> _TASK OBJECTIVE_
Below are the entries. Transcribe exactly the lines from the one with "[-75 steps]" through the one with "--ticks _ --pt", ends included, and leave out all others.

> _EXERCISE INPUT_
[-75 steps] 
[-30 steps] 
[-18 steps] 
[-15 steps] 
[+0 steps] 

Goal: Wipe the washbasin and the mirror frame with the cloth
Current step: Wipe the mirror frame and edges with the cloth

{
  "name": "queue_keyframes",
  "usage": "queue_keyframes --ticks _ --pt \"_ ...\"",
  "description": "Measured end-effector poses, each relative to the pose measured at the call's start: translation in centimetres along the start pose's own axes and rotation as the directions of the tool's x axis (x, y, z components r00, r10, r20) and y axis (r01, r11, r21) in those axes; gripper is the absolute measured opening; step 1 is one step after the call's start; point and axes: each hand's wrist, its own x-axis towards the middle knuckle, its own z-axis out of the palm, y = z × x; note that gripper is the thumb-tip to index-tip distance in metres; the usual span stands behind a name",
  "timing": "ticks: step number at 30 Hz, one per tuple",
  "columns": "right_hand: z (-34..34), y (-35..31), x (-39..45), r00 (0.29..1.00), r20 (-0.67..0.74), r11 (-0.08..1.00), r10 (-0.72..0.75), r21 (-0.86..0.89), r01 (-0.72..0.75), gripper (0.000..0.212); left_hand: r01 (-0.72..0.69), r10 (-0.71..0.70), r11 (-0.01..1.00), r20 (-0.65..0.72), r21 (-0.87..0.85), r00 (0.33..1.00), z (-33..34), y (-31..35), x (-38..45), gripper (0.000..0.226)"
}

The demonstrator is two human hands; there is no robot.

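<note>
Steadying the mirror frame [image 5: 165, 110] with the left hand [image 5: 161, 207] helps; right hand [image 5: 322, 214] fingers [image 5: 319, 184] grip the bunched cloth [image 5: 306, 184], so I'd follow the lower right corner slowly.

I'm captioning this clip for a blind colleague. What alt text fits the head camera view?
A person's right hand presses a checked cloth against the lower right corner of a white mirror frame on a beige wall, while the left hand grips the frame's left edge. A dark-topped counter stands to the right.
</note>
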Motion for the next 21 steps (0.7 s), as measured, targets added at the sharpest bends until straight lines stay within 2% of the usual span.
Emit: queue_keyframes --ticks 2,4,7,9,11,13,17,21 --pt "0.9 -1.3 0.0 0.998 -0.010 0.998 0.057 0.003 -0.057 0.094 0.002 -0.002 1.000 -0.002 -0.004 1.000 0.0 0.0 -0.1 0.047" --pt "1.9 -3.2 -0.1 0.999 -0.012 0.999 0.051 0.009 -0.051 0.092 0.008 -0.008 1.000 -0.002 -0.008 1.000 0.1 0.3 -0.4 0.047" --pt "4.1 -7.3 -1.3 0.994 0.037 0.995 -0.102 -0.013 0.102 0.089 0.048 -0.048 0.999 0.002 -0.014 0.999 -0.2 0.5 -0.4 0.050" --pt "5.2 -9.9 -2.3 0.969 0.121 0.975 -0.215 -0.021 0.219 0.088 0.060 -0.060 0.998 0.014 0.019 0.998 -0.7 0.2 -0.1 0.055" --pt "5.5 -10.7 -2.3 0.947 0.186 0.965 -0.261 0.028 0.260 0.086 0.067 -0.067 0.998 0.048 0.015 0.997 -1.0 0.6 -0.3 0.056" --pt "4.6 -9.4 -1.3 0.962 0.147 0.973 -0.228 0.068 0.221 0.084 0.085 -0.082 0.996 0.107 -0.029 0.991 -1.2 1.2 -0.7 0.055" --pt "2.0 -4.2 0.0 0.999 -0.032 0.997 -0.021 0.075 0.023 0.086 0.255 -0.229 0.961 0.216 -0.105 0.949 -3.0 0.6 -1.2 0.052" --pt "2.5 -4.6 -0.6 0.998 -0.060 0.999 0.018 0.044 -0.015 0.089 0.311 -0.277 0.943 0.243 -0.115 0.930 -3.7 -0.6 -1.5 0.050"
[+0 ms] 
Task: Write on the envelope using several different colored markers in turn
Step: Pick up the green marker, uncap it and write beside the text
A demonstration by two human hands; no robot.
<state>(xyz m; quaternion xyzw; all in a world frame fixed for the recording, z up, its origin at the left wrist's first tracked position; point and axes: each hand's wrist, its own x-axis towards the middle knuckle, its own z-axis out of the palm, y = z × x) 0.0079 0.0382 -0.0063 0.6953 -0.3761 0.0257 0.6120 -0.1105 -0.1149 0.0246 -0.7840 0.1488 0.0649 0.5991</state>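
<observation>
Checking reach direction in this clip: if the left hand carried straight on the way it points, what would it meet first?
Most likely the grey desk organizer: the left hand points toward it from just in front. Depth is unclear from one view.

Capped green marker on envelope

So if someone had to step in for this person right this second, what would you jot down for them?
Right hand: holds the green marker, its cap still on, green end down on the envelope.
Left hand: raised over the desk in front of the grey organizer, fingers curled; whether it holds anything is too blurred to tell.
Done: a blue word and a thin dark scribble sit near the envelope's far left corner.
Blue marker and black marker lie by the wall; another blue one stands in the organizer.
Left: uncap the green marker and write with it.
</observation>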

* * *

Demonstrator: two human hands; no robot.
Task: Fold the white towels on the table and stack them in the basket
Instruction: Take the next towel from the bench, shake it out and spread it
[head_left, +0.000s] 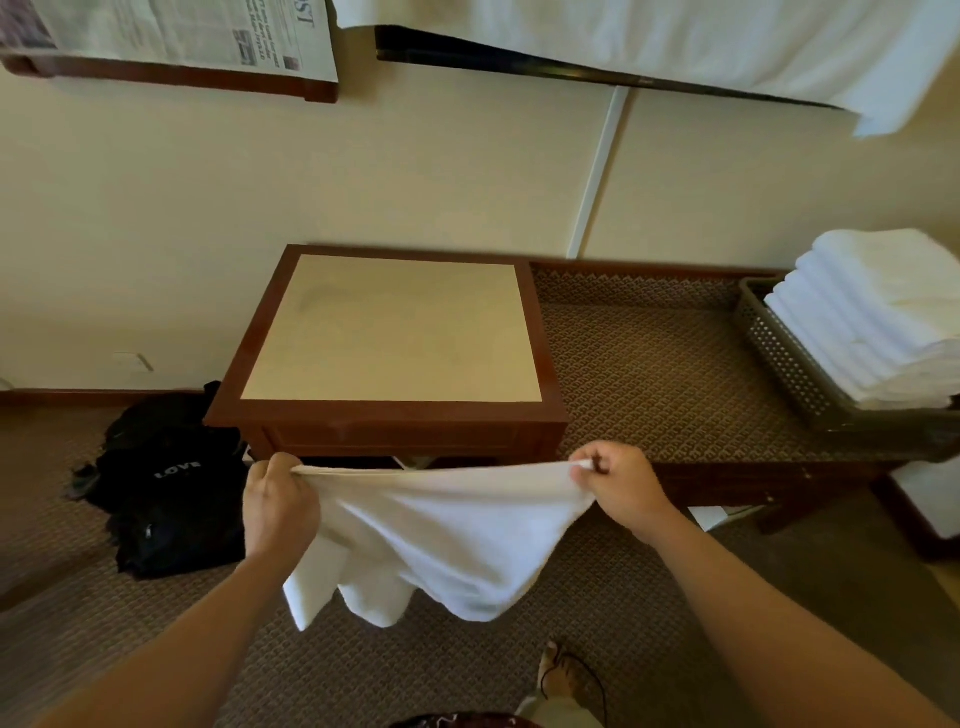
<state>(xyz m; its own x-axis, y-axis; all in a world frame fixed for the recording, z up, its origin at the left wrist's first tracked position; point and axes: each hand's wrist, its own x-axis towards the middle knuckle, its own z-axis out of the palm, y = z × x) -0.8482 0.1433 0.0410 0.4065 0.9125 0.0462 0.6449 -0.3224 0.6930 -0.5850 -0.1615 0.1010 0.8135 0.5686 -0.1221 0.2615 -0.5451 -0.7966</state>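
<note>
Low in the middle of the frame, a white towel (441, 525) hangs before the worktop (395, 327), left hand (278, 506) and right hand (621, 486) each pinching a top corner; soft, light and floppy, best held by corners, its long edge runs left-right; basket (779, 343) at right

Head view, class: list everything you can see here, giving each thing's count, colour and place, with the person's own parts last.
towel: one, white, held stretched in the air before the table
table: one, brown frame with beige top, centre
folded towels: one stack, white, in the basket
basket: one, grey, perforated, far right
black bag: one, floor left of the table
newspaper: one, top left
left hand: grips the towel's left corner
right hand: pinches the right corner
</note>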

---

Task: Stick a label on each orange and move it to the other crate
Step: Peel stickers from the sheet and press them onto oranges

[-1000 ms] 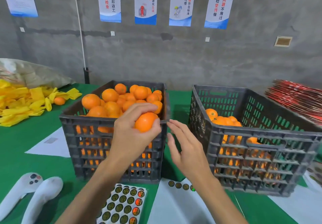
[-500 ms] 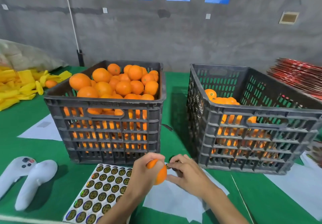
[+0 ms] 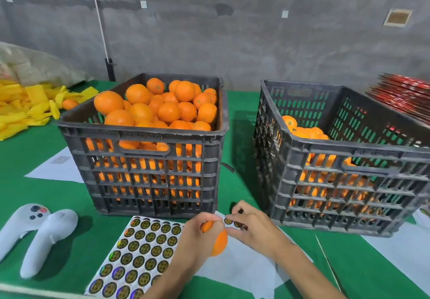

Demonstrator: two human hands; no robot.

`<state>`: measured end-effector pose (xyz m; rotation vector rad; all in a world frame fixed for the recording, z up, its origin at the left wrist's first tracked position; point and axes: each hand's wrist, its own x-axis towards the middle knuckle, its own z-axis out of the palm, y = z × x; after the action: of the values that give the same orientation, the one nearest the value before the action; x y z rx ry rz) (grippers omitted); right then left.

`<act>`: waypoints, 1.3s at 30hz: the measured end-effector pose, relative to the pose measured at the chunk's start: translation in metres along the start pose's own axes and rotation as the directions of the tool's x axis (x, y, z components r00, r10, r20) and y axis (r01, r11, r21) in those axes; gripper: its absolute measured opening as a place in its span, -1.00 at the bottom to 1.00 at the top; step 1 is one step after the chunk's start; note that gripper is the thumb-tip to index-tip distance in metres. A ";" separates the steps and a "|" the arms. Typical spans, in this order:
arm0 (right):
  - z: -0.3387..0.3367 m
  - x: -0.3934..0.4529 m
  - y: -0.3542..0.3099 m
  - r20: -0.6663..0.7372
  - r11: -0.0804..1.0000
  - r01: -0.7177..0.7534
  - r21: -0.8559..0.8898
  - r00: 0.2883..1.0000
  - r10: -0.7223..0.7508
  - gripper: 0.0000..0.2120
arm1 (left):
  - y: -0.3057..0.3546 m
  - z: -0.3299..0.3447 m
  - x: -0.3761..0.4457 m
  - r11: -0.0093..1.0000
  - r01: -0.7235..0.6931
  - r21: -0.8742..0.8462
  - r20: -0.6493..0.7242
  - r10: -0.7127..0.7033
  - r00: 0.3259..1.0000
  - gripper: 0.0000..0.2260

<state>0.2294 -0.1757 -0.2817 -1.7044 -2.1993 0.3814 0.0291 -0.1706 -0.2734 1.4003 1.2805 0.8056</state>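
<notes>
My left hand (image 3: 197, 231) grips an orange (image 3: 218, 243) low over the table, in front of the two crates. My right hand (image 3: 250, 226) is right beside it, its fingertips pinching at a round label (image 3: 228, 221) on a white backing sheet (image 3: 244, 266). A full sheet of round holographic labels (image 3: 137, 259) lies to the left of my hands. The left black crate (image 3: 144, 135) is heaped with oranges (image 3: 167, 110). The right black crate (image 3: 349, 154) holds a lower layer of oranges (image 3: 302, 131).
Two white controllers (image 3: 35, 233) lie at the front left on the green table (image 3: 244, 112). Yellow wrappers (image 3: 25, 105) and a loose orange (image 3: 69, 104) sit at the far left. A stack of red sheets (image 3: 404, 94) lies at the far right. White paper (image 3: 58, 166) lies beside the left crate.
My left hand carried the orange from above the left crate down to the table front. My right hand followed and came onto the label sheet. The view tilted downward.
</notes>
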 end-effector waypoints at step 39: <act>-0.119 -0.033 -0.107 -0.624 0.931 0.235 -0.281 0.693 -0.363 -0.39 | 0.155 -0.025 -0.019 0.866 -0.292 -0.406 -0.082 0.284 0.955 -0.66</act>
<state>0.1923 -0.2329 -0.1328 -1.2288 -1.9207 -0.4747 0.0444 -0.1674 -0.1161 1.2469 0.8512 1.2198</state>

> _WRITTEN ANSWER_
[-75 steps] 
[-30 steps] 
[-18 steps] 
[-15 steps] 
[+0 steps] 

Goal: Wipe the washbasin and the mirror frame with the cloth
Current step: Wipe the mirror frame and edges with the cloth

{
  "name": "queue_keyframes",
  "usage": "queue_keyframes --ticks _ --pt \"_ ...\"",

This output requires no further additions.